Pauly represents the epitome of that type of language that plays on people’s emotions and fears, Oatman said.

At a rally outside of a charity event held by the relief wing of the Islamic Circle of North America at a community center in Yorba Linda, Pauly was seen in a YouTube video saying, “These who are assembling are enemies of America. They are your enemy. They are my enemy because they seek to destroy it. They seek to destroy our way of life and everything we stand for.”

She referenced her Marine son, then said, “As a matter of fact, I know quite a few Marines who will be very happy to help these terrorists to an early meeting in paradise.”

Pauly isn’t willing to apologize for her words.

In an interview earlier this week, she said she was referring to two controversial keynote speakers who were invited to the charity event, not to all the Muslims who were assembled there.

But she chose not to mention their names at the time because, she said, part of her was afraid.

When hundreds gathered at City Hall on Tuesday and dozens spoke before the City Council to denounce Pauly’s words and call for her resignation, she blamed the Council on American Islamic Relations, CAIR-LA, for releasing what she said is a highly edited YouTube video of her speech.

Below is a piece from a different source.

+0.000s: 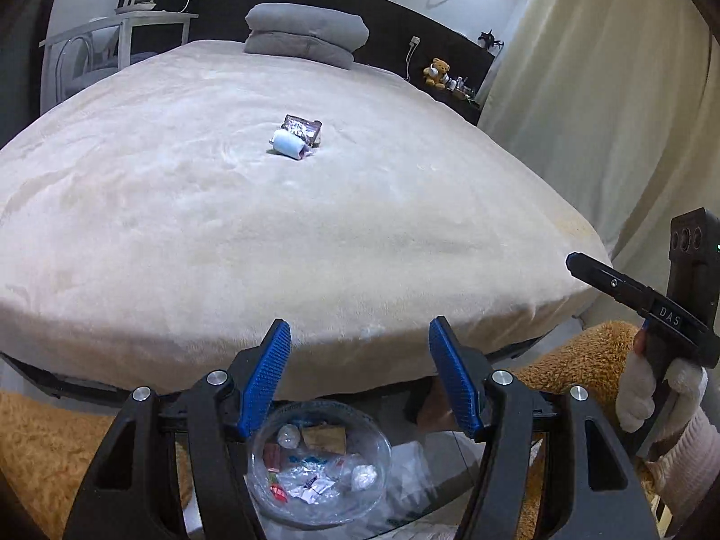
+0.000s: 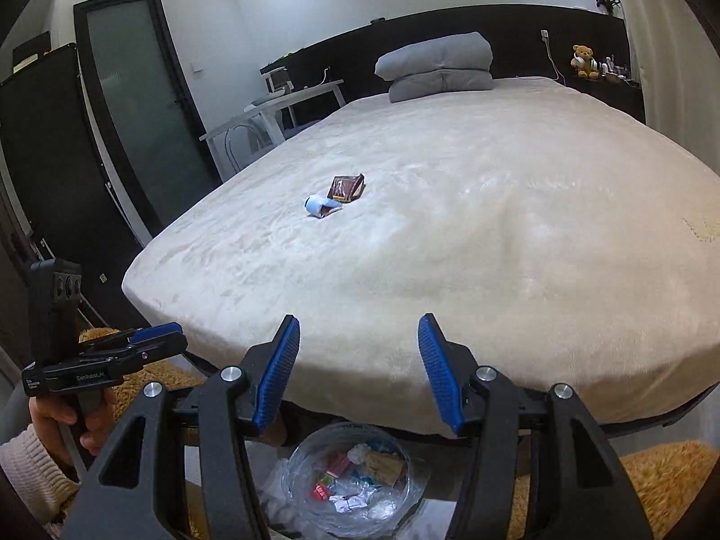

“When I speak of unadulterated evil, I mean CAIR,” she said, “because they distorted the truth.”

CAIR representatives released a transcript of her entire speech and said the video was edited for time.

Asked for her reaction to Tuesday’s protest outside City Hall, Pauly said it was an act of terrorism against Villa Park.

“To me, right there, is case and point of what I’m talking about,” Oatman said. “The general fear-mongering and war rallies. It’s sad that certain Americans have such a positive response to really primitive, negative ideas.”